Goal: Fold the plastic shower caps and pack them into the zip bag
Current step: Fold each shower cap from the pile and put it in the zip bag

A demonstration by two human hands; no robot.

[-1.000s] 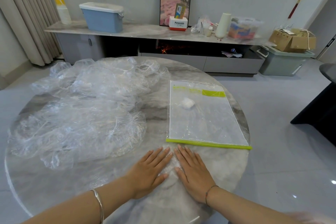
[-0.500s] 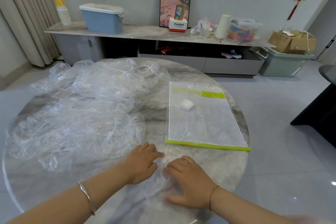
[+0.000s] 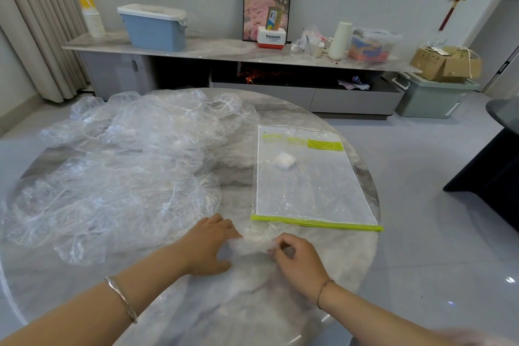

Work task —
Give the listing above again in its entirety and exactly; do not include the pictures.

Result below —
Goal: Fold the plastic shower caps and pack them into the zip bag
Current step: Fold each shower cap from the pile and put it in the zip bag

A demonstration by two human hands; no robot.

[-1.000s] 
[-0.500s] 
[+0.000s] 

This concludes the response.